◆ **Prompt**
Reproduce the data below word for word, setting aside any picture it holds.

◆ **Given data**
BEGIN
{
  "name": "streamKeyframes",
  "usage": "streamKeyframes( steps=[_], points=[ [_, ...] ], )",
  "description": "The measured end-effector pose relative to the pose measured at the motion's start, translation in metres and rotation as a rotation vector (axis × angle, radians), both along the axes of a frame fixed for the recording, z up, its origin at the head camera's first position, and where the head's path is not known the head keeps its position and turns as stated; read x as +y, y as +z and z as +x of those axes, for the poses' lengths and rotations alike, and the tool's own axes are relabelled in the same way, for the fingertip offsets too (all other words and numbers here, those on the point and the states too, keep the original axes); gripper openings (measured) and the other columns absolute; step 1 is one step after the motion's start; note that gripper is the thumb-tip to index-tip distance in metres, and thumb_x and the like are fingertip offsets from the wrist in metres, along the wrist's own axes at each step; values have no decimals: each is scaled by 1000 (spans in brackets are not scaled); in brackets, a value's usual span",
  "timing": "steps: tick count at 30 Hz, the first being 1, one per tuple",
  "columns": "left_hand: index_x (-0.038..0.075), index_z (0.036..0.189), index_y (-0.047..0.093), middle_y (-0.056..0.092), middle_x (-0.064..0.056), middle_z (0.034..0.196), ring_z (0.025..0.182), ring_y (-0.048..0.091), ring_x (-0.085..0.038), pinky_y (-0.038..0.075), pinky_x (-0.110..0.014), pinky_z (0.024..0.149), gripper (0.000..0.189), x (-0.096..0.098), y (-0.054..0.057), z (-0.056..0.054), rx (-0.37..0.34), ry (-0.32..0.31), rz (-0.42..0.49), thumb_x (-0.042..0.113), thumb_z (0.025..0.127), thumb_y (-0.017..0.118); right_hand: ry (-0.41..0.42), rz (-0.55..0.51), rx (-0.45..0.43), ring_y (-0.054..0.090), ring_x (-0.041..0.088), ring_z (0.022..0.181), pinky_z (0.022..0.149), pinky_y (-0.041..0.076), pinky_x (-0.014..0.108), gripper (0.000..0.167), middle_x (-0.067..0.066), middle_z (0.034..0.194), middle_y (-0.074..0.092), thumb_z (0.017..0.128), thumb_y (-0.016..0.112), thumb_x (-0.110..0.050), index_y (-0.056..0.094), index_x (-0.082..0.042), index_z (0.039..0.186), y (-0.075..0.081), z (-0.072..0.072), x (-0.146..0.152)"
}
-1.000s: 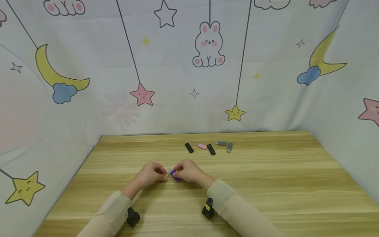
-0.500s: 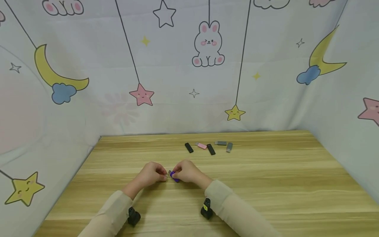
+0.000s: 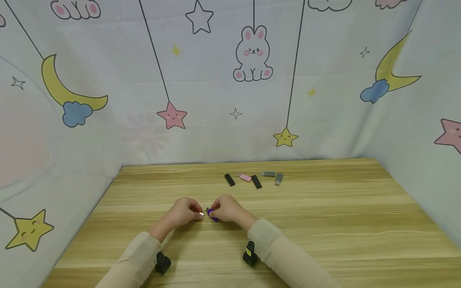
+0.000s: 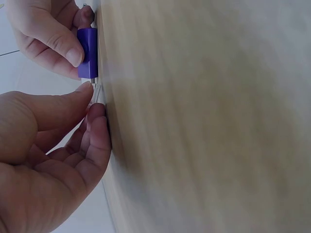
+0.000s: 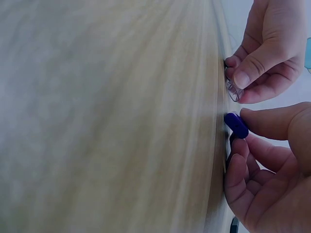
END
◆ **Result for this exercise**
{
  "name": "streamKeyframes",
  "usage": "streamKeyframes( steps=[_], points=[ [_, ...] ], )",
  "description": "The measured end-effector pose relative to the pose measured at the motion's start, translation in metres and rotation as a rotation vector (axis × angle, radians), both along the axes of a frame fixed for the recording, z up, its origin at the head camera's first position, and where the head's path is not known the head keeps its position and turns as stated; read x as +y, y as +z and z as +x of those axes, for the poses' lengths and rotations alike, and the tool's own axes are relabelled in the same way, for the fingertip offsets too (all other words and numbers here, those on the point and the states too, keep the original axes); gripper openings (measured) and the other columns absolute; step 1 is one step after the motion's start; note that gripper is the thumb-tip to index-tip distance in metres, and thumb_x and the like are fingertip offsets from the wrist in metres, along the wrist's own axes at each step; values have no decimals: each is scaled by 1000 (spans in brackets are not scaled); in brackets, a value's usual span",
  "timing": "steps: tick count at 30 Hz, the first being 1, one per tuple",
  "columns": "left_hand: index_x (-0.038..0.075), index_z (0.036..0.189), index_y (-0.047..0.093), middle_y (-0.056..0.092), middle_x (-0.064..0.056), middle_z (0.034..0.196), ring_z (0.025..0.182), ring_y (-0.048..0.091), ring_x (-0.085..0.038), pinky_y (-0.038..0.075), pinky_x (-0.110..0.014), pinky_z (0.024..0.149), gripper (0.000..0.189), x (-0.096..0.098), y (-0.054..0.057), z (-0.056..0.054), rx (-0.37..0.34), ry (-0.32..0.31), rz (-0.42..0.49), thumb_x (-0.042..0.113), thumb_z (0.025..0.127), thumb_y (-0.017..0.118); right_hand: ry (-0.41..0.42), rz (-0.55..0.51), rx (-0.45..0.43), ring_y (-0.054..0.090), ring_x (-0.041..0.088), ring_z (0.022..0.181), pinky_z (0.022..0.149), pinky_y (-0.041..0.076), pinky_x (-0.014..0.108), gripper (0.000..0.167), middle_x (-0.067..0.066), middle_z (0.034..0.194), middle_y (-0.074..0.092), thumb_z (0.017..0.128), thumb_y (-0.016..0.112), thumb_x (-0.110..0.050), index_y (-0.056..0.094), index_x (-0.082..0.042), index_z (0.039..0.186), y (-0.075..0.081), z (-0.072..0.072), x (-0.146..0.152)"
}
-1.000s: 
-0.500s: 
+0.000s: 
+0.000s: 
+0.000s: 

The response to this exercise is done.